Referring to Table 1, in the case of the batteries of Examples 3 and 4 using the negative electrode active material prepared according to the manufacturing method of the present invention, the capacity retention rate is significantly higher than that of the battery of Comparative Example 4 using the negative electrode active material containing no graphene High. In addition, the batteries of Examples 3 and 4 have a higher capacity retention rate than the batteries of Comparative Examples 5 and 6 including the negative electrode active material prepared by a general method of sequentially forming an amorphous carbon layer and a crystalline carbon layer (or graphene layer). You can see that.
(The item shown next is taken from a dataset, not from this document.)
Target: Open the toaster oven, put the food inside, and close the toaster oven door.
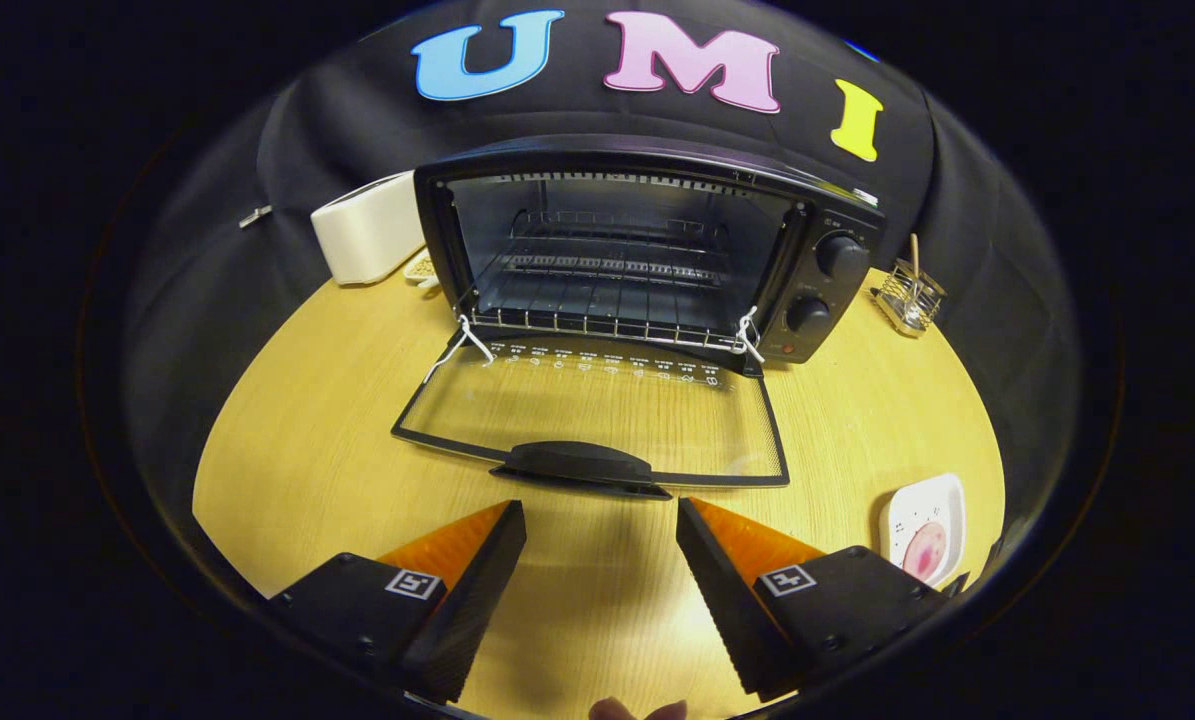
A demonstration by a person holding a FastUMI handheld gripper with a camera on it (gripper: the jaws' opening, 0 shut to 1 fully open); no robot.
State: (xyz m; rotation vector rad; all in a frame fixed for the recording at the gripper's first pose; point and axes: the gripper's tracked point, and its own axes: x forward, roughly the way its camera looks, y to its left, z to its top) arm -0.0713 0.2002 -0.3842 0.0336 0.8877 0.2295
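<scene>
— Where's the toaster oven (647,250) now?

— At the back of the wooden desk (317,440), up against the black cloth. It's a black box with two round knobs (825,285) stacked on its right side. Its glass door (597,415) is folded all the way down, lying flat toward us, with the dark handle (579,462) at the near edge. Inside I can see a wire rack (607,265), with nothing on it.

— And the gripper (601,540)?

— Spread wide with nothing between the fingers, hovering just short of the door handle.

— The food?

— A pinkish piece on a white plate (947,500), off to the right of the gripper. A white appliance (367,225) sits left of the oven, and a small wire holder (912,295) to its right.
</scene>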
This is because, in the case of the negative electrode active materials of Examples 1 and 2, the pore layer plays a role of suppressing structural collapse of the negative electrode active material and maintaining a conductive path.

Claims (15)

1. Silicon-based compounds comprising SiO _x (0.5 <x <1.3);

   An amorphous carbon layer disposed on the silicon compound;

   A graphene layer disposed on the amorphous carbon layer; And

   An anode active material comprising a pore layer corresponding to the spaced space between the amorphous carbon layer and the graphene layer.
2. The method according to claim 1,

   The anode active material has an average thickness of 0.5nm to 200nm.
3. The method according to claim 1,

   The amorphous carbon layer has a thickness of 0.001 μm to 10 μm.
4. The method according to claim 1,

   The thickness of the graphene layer is a negative electrode active material is 0.5nm to 200nm.
5. Preparing a silicon compound including SiO _x (0.5 <x <1.3);

   Disposing a polymer layer including a polymer compound on the silicon compound;

   Disposing a metal catalyst layer on the polymer layer;

   Heat-treating the silicon compound on which the polymer layer and the metal catalyst layer are disposed; And

   Removing the metal catalyst layer;

   The polymer compound is glucose, fructose, galactose, maltose, lactose, sucrose, phenolic resin, naphthalene resin, polyvinyl alcohol resin, urethane resin, polyimide, furan resin, cellulose resin, epoxy resin, polystyrene resin, resorcy A method for producing a negative electrode active material, which is any one selected from the group consisting of nol resin, fluoroglucinol resin, coal pitch, petroleum pitch and tar, or a mixture of two or more thereof.
6. The method according to claim 5,

   The silicon compound further includes a metal silicate,

   The metal silicate includes at least one selected from the group consisting of Li ₂ Si ₂ O ₅ , Li ₃ SiO ₃ , Li ₄ SiO ₄ , Mg ₂ SiO ₄ , MgSiO ₃ , Ca ₂ SiO ₄ , CaSiO ₃ , and TiSiO ₄ . The manufacturing method of the negative electrode active material containing.
7. The method according to claim 6,

   The metal of the metal silicate is 1 part by weight to 30 parts by weight with respect to 100 parts by weight of the SiO _x (0.5 <x <1.3) is a manufacturing method of the negative electrode active material.
8. The method according to claim 5,

   The polymer layer has a thickness of 0.001 μm to 10 μm.
9. The method according to claim 5,

   The metal catalyst layer is a method for producing a negative electrode active material including at least one selected from the group consisting of Ni, Cu, Fe, Cu and Co.
10. The method according to claim 5,

    The metal catalyst layer has a thickness of 0.001 μm to 10 μm.
11. The method according to claim 5,

    The weight ratio of the polymer layer and the metal catalyst layer is 1: 1 to 20: 1 method of producing a negative electrode active material.
12. The method according to claim 5,

    The heat treatment is a method for producing a negative electrode active material is performed at 300 ℃ to 1000 ℃ 0.5 minutes to 1 hour.
13. A negative electrode comprising the negative electrode active material of claim 1.
14. The method according to claim 13,

    A negative electrode further comprising graphite particles.
15. A negative electrode of claim 13;

    anode;

    A separator interposed between the anode and the cathode; And

    Secondary battery comprising an electrolyte.